:: Material provided ::
══════════

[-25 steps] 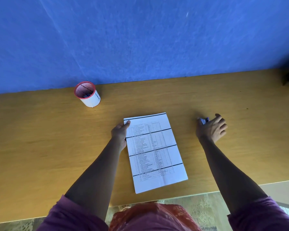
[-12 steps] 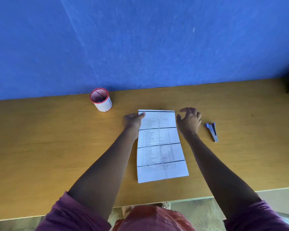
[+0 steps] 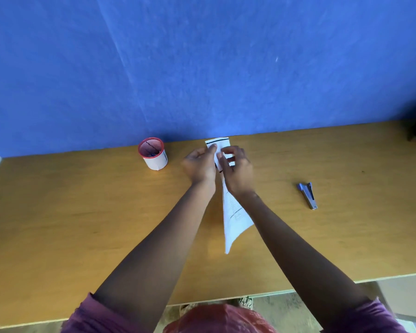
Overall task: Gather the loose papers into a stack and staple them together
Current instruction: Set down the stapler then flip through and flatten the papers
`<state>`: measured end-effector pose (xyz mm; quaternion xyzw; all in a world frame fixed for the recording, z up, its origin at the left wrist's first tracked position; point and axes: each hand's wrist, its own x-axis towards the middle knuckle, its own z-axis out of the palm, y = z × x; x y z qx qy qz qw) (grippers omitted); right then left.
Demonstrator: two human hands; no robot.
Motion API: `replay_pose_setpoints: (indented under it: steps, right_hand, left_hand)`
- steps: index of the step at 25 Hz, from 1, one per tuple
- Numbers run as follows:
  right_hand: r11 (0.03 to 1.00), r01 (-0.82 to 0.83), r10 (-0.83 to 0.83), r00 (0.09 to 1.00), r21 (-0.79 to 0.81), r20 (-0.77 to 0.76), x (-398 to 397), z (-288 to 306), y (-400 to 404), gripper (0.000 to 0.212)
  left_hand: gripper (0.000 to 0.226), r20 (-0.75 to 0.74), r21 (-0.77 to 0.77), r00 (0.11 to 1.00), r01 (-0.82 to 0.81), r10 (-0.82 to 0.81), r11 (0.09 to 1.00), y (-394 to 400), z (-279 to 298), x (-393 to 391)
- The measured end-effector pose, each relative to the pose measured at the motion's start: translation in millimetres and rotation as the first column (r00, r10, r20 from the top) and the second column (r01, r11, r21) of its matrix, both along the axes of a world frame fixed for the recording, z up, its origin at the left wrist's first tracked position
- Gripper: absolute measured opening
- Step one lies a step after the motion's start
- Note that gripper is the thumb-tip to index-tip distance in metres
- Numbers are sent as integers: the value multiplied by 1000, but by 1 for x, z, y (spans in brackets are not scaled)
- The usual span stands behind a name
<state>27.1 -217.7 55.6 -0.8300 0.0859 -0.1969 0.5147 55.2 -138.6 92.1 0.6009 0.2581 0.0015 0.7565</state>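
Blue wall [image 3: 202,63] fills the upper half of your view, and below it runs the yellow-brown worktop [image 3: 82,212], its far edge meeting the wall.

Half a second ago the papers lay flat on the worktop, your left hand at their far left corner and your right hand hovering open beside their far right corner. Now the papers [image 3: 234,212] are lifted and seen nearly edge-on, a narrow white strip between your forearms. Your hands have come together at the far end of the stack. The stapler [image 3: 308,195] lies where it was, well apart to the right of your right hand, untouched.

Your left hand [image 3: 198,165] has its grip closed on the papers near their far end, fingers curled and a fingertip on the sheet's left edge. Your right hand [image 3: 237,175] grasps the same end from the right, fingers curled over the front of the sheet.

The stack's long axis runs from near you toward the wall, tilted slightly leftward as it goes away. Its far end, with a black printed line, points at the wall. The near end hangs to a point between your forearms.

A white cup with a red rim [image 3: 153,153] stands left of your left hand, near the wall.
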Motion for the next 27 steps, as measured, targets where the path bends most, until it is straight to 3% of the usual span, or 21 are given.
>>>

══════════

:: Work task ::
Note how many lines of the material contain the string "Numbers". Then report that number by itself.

:: Response for this exercise ::
2